The way this legislation is being dealt with shows how well this place can operate when we all try to get to the end of one thing and have one goal in mind. I hope the Minister recognises that by waiving pre-legislative scrutiny, we have tried to facilitate efforts to address the issue of 51-week leases. I acknowledge that the Minister is willing to do this. As I said to other Ministers I have dealt with on legislative matters, good legislation is good legislation, no matter who brings it before the Dáil. Regardless of the motivation behind it or how it came to pass, good legislation is good legislation. Considering that my party and I were willing facilitate this Bill on the basis that it could help students, it would be good to try to do this going forward. I brought forward a Bill on student digs which the Government did not oppose and it is now proceeding to Committee Stage. Although it is likely to go to the housing committee rather than the education committee, I hope that in the spirit of working together to improve the housing crisis for students, the Minister might give a commitment to work together to see that Bill become law as quickly as possible, in the same manner as we are doing with the Minister's Bill. The sooner both Bills are enacted, the sooner we can begin to tackle the student housing crisis and look at making sure students' lives are put first in student accommodation.

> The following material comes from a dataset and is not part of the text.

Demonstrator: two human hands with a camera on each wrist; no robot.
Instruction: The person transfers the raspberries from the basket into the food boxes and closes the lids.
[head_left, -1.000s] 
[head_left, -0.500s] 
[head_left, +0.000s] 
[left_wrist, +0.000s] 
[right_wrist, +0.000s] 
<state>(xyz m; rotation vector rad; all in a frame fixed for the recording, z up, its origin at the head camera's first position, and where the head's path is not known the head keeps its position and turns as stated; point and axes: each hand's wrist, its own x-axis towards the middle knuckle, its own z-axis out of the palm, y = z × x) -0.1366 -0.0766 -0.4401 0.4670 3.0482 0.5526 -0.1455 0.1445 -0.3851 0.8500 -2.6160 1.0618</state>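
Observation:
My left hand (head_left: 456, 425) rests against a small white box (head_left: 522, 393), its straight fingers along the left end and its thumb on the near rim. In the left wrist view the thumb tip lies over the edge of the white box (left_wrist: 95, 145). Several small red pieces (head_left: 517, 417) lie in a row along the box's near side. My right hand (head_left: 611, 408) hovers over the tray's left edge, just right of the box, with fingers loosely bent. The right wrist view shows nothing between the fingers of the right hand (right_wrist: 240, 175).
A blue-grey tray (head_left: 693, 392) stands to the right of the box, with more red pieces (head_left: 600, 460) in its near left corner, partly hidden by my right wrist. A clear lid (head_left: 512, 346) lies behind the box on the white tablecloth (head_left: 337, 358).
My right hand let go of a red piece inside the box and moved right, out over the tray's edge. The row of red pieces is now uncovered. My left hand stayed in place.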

Feicimid timpeall na tíre go bhfuil go leor lóistín ag na investment funds seo do mhic léinn tríú leibhéal. Mar gheall go bhfuil daoine ag brath ar an gcineál lóistín sin, tá go leor airgid i gceist. Tá na mílte euro i gceist. Tá sé feicthe agam in mo chontae féin, i nGaillimh, go bhfuil €8,000 nó €11,000 á lorg ag roinnt acu in aghaidh na bliana. Tá sé sin i bhfad ró-chostasach. Tá sé fíormhaith go bhfuil an Bille seo ag dul tríd an Dáil agus go gciallaíonn sé sin go mbeidh stop leis an gcraic seo de mhic léinn ag fanacht agus ag íoc ar feadh 51 seachtain, nuair nach bhfuil siad ar an ollscoil chomh fada le sin. Ach caithfimid breathnú ar an lóistín seo in iomláine. Caithfimid cinntiú go bhfuil mo Bhille in ann dul tríd an Dáil chomh tapaigh agus atá an Bille seo agus go bhfuilmid ag cur infheistíocht cuí isteach i lóistín atá ag na hollscoileanna atá ar phraghas réasúnta agus nach bhfuilmid ag braith ar na investment funds seo, na creach-chistí seo atá ag teacht isteach agus díreach atá i ndáiríre ag lorg brabús seachas go mbeadh na mic léinn mar chroí lár ar an gceist.